The General Data Protection Regulations came into effect on May 25th, 2018 and has since had wide-reaching implications for many companies both within and outside the EU. GDPR compliance is a requirement for any company that collects, maintains, and uses the personal data of EU citizens. It was designed to introduce a number of principles that aim to minimize the risk of data theft and ensure adequate protections are put in place to protect the integrity of confidential information. GDPR also aims to give more rights to the person to whom the data concerns.
The need for GDPR is clear. In January 2012, the European Commission set out plans for data protection reform across the European Union in order to make Europe ‘fit for the digital age’. The average person now stores a huge amount of information online, but previous legislation to protect this data was inadequate to deal with all of the threats to this information. As well as issues concerning an individual’s lack of privacy if their data were to be obtained by a third party, there are concerns regarding the expanding black market in private data. Health data and credit card numbers both have huge black-market value, but protections were not in place to keep this data safe from criminals.
In Europe, the Council of Europe and the European Union are in charge of setting data regulations. GDPR replaces the 1995 EU Data Protection Directive and all the national privacy laws of all EU member states, thus creating an EU-wide standard of data protection. In spite of the wide coverage and build-up to the roll-out of the regulations, a report showed that, just a few months before the launch of GDPR, just 2% of representatives considered their organizations “GDPR-ready”. To ensure that an organization is GDPR compliant, extensive employee training must take place.
The GDPR data protection rules are extensive, but there are some important key points in the legislation. The rules include a comprehensive definition of what constitutes personal data, and what personal data can be collected. GDPR covers any data that can be used to identify a person (“identifiers”). This includes names, date of birth, telephone numbers, addresses, photographs, bank details, and even opinions.
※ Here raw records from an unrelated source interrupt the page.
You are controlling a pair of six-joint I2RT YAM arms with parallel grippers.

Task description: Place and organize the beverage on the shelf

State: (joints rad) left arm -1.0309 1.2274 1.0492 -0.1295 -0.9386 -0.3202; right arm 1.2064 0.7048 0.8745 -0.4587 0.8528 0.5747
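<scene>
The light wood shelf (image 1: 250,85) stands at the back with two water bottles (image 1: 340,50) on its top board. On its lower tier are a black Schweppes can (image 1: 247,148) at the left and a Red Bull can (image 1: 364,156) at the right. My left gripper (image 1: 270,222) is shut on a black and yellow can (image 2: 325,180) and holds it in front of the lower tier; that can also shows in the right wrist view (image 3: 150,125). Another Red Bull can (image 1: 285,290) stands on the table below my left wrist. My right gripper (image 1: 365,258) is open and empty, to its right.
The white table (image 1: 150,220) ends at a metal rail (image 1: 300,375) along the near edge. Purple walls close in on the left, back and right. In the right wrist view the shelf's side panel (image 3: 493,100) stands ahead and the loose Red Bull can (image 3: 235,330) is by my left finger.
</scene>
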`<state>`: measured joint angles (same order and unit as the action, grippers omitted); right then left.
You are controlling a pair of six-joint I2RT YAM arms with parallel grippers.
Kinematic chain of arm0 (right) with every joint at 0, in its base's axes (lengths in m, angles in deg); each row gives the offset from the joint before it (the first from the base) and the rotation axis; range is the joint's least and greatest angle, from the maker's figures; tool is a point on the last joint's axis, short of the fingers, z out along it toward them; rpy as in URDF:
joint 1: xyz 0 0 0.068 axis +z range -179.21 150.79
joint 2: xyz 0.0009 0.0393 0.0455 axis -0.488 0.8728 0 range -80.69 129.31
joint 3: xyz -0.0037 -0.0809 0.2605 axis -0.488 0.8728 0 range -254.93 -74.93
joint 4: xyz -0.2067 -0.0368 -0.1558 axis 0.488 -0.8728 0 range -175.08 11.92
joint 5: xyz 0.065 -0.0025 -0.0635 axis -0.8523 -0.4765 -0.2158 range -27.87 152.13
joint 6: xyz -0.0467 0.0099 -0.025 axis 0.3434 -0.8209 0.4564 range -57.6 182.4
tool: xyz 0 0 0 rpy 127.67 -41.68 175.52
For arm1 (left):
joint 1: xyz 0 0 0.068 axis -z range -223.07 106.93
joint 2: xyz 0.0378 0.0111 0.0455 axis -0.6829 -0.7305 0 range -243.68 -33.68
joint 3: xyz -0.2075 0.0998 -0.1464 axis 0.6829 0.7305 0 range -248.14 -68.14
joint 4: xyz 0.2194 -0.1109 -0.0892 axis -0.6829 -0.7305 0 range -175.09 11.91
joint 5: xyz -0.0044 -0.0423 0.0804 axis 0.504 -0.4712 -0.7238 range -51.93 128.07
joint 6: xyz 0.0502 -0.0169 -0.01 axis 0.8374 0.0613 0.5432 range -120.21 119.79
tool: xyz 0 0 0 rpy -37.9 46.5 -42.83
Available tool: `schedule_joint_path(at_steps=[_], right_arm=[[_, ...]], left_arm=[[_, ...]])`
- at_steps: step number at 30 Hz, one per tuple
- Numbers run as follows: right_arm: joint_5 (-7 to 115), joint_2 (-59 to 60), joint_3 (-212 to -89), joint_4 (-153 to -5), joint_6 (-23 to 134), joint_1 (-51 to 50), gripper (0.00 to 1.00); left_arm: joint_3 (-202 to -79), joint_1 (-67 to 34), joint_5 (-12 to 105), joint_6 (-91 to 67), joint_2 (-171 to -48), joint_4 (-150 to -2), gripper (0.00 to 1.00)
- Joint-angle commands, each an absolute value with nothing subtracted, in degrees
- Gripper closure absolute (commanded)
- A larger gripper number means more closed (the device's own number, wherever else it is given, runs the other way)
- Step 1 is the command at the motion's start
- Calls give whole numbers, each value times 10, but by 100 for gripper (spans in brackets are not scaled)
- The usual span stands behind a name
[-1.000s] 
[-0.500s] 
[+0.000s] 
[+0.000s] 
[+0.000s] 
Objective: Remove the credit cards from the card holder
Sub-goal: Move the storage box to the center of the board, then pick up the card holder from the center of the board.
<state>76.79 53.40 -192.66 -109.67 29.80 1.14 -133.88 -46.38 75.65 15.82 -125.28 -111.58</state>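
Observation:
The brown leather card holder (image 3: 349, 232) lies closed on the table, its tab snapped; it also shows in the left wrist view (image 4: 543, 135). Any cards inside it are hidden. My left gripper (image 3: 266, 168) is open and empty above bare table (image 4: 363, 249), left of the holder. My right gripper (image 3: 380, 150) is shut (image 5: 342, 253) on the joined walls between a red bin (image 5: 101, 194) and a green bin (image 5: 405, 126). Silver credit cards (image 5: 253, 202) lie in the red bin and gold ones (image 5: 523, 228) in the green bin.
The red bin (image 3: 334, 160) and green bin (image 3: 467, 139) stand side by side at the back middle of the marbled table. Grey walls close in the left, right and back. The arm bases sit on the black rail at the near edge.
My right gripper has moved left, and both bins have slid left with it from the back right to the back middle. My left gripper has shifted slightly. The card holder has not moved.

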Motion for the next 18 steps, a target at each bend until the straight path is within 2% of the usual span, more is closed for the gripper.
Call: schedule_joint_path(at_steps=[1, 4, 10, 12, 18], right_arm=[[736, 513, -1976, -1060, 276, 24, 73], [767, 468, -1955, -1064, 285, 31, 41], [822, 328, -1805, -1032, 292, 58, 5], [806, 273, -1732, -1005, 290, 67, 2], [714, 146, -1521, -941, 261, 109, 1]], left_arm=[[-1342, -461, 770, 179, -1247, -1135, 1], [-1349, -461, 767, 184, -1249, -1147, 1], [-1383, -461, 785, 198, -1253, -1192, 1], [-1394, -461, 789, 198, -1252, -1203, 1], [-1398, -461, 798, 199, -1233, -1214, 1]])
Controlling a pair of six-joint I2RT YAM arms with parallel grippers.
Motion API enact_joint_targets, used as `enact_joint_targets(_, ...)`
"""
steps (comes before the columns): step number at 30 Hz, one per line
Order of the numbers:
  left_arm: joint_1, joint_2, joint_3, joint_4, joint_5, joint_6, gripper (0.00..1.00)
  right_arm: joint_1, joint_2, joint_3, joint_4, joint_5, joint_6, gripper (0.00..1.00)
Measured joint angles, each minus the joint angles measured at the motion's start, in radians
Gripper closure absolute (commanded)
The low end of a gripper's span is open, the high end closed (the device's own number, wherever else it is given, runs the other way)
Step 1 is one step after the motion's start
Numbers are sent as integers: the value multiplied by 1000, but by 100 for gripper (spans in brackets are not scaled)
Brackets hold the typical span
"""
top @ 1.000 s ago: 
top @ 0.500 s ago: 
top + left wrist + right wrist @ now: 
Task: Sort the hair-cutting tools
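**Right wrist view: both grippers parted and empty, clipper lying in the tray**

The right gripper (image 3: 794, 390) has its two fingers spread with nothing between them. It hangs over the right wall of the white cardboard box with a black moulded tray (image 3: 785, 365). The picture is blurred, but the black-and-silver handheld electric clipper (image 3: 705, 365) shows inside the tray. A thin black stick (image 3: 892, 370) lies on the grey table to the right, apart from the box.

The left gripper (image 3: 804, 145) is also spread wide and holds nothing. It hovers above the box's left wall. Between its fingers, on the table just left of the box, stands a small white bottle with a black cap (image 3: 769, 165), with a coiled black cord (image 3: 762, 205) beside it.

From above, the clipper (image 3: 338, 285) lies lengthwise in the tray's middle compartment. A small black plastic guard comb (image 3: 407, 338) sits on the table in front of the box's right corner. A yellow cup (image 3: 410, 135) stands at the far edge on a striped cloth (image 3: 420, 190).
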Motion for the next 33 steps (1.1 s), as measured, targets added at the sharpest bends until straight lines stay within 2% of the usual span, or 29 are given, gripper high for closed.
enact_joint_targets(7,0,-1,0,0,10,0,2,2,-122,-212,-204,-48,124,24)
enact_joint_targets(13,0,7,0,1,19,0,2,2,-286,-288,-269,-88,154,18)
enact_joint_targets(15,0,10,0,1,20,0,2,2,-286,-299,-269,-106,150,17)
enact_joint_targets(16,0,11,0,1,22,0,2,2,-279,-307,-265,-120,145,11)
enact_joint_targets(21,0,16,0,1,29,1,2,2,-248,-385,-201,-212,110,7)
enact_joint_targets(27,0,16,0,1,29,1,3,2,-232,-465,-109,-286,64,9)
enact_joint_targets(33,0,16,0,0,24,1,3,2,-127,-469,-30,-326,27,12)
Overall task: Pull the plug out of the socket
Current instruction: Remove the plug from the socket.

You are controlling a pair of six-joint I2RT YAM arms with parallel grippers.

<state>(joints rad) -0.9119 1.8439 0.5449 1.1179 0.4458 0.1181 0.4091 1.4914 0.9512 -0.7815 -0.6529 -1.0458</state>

In keeping up with technological advancements, genetic and biometric data are now protected as “identifiers”. The rules also stipulate the rights of individuals to know how their personal data is being used and how businesses and organizations obtain each individual’s informed consent to collect, maintain or use the individual’s personal data.
Businesses and organizations have been tasked with reviewing how their practices comply with GDPR. In particular, the manner in which they obtain each individual’s informed consent to collect their data should be under scrutiny. Personal data can only be collected, maintained or used if an individual has given their consent by a recordable affirmative action. According to GDPR, an individual must be told before giving their consent what the data will be used for and they must be informed of their right to withdraw their consent.
If a company violates GDPR, they shall be subject to a hefty financial penalty: €10-20 million, or 2-4% of the controller’s financial turnover based on the previous year. GDPR lays out the limits for fines, but ultimately it is the relevant supervisory authority who decides the penalty for a specific violation. The size of the fine is controlled so that it is not excessive or debilitating to a business, but enough that it should dissuade organizations from ignoring GDPR altogether.